An intermediate stage, called the delay phase, was then inserted into official planning to reflect the current “calm before the storm” period. This is nearly over, and the moment of truth, when cases surge and hospitals fill up, is nearly upon us.

Suppression

However, since our early plans were laid the thinking has moved on internationally. Mitigation is now seen by many experts as a poor second best, and suppression is now the stated goal.

Experts have run the rule over the approach taken by China, which is now reporting no new "home-grown" cases each day, and by other Asian countries such as South Korea, Taiwan and Singapore, which are also succeeding in either keeping the virus at bay or sharply reducing the number of new cases.

“Go hard right now. Order heavy social distancing. Get this thing under control,” goes one widely-read online summary of how to suppress the disease.

"On one side countries can go the mitigation route: create a massive epidemic, overwhelm the healthcare system, drive the death of millions of people, and release new mutations of this virus in the wild," says Thomas Pueyo, whose blogs distilling the research have been read tens of millions of times.

“On the other, countries can fight.
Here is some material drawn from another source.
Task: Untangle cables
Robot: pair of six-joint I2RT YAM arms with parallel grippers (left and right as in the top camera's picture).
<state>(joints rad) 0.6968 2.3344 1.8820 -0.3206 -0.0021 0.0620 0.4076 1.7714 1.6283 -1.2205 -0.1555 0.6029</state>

They can lock down for a few weeks to buy us time, create an educated action plan, and control this virus until we have a vaccine.”

By now we’ve heard about “bending the curve” by reducing the surge of cases occurring at the same time – and thereby threatening to overload hospital – and spreading them out over a long period of time.

But what if the surge is a multiple of the capacity of hospitals and intensive care, as was posited by a paper by researchers at Imperial College London?

If that was the case no amount of gentle bending of the curve though mitigation measures will suffice. That paper predicted 250,000 people could die in the UK as a result.

Quarantine

This is why more and more scientists are saying the disease has to be “stopped in its tracks” through restrictive measures such as a quarantine on all incoming travellers to a country. This would buy time for health services to save lives; in this period more equipment can be procured, more treatment possibilities tried out and, possibly, vaccines developed.

The Imperial College paper scared many people by suggesting that a second outbreak might follow once strict control measures were lifted. Other researchers rejected this finding, saying the paper failed to take account of the impact effective contact-tracing and monitoring could make.

Pueyo says “strong coronavirus measures today should only last a few weeks, there shouldn’t be a big peak of infections afterwards, and it can all be done for a reasonable cost to society, saving millions of lives along the way”.

Ireland has put in place a range of measures which it has left to the discretion of citizens to decide whether to follow or not. We face a particular difficulty in that the UK, our nearest neighbour and the other side of our common travel area, is taking a different, and erratic, tack on the issue.

This week the only cases of Covid-19 reported in China are those brought in from other countries. Ireland might want to bear this in mind as it decides what to do next.